But at the same time, experience is still happening.
So:
- It’s not there as a thing
- But it’s not nothing either
- That’s the paradox.
A simple analogy
Think of a rainbow:
- You clearly see it
- You can point at it
- But if you go to grab it — there’s nothing there
The rainbow exists as an appearance, but not as a solid object.
Dzogchen says your self and mind are like that.

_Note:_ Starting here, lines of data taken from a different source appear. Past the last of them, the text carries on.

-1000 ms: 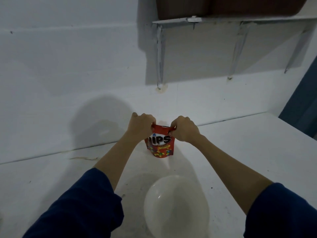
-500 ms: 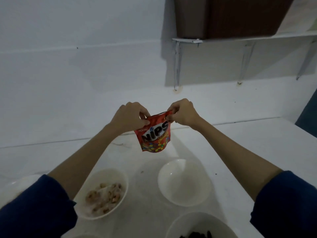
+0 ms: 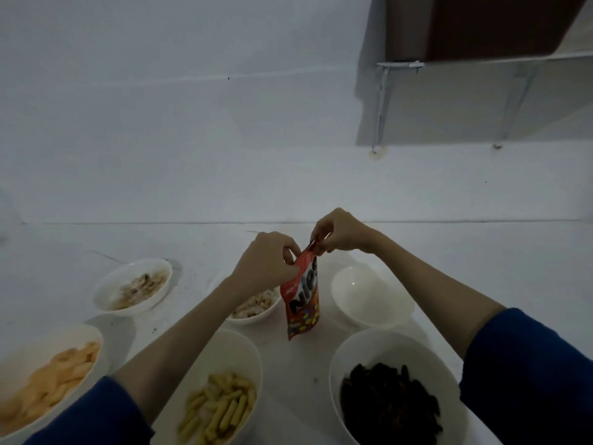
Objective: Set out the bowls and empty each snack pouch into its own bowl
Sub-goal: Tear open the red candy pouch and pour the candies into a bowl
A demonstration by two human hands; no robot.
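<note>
Red glossy Nips snack pouch (image 3: pixel 301 298), held upright off tabletop, just left of empty white round bowl (image 3: pixel 372 295). Top edge pinched by left hand (image 3: pixel 266 263) & right hand (image 3: pixel 340 232), fingers curled. Best: tear w/ short opposing pull, keep upright to avoid spill, then tip over empty bowl.

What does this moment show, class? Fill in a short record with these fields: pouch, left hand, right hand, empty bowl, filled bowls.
pouch: red snack pouch, held up above the table
left hand: left hand pinches the pouch's top edge
right hand: right hand pinches its top corner
empty bowl: white bowl, right of the pouch
filled bowls: five; dark snack bowl nearest right, yellow sticks bowl nearest centre
</note>
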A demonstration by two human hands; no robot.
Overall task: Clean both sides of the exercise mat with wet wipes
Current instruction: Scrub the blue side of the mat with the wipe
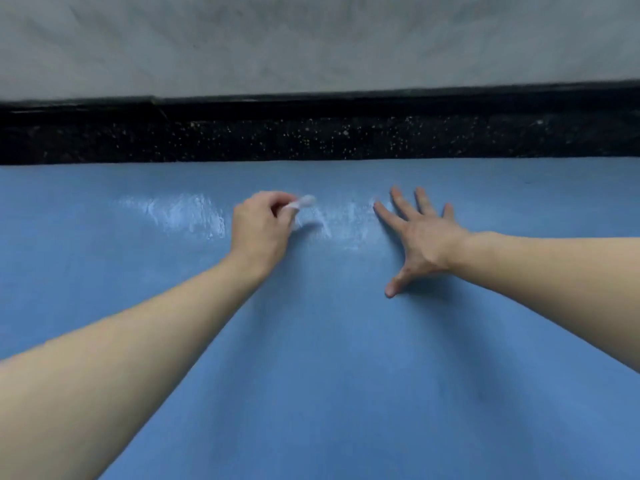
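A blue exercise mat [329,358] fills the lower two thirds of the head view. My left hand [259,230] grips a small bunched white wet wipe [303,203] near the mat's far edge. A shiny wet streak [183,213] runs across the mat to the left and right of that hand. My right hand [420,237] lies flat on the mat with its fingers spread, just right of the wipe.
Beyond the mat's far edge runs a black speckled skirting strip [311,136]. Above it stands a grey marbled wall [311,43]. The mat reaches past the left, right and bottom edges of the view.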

Another everyday example: “Where is the mind?”
Ask:
- Is it in your head?
- In a thought?
- In memory?
- In emotion?
You check each one — none is the mind itself.
You don’t find it.
Yet:
- Thoughts still appear
- Feelings still arise
- You’re still aware
So the mind functions, but is not findable as a thing.
Why this matters
Normally we assume:
- “I am solid”
- “My fear is real”
- “My problem is concrete”
But if the self can’t be found, then:
- Who owns the fear?
- Where is the problem located?
- What is actually solid?
The grip loosens automatically.
One-sentence version
Not-finding means: things appear and function, but when examined, they have no solid core.
It’s like:
- a mirage (seen but not solid)
- a dream (experienced but not fixed)
- a movie character (felt but not real)
Dzogchen isn’t saying nothing exists
It’s saying nothing exists the way we think it does.
That’s why they say:
When you don’t find anything — you find freedom.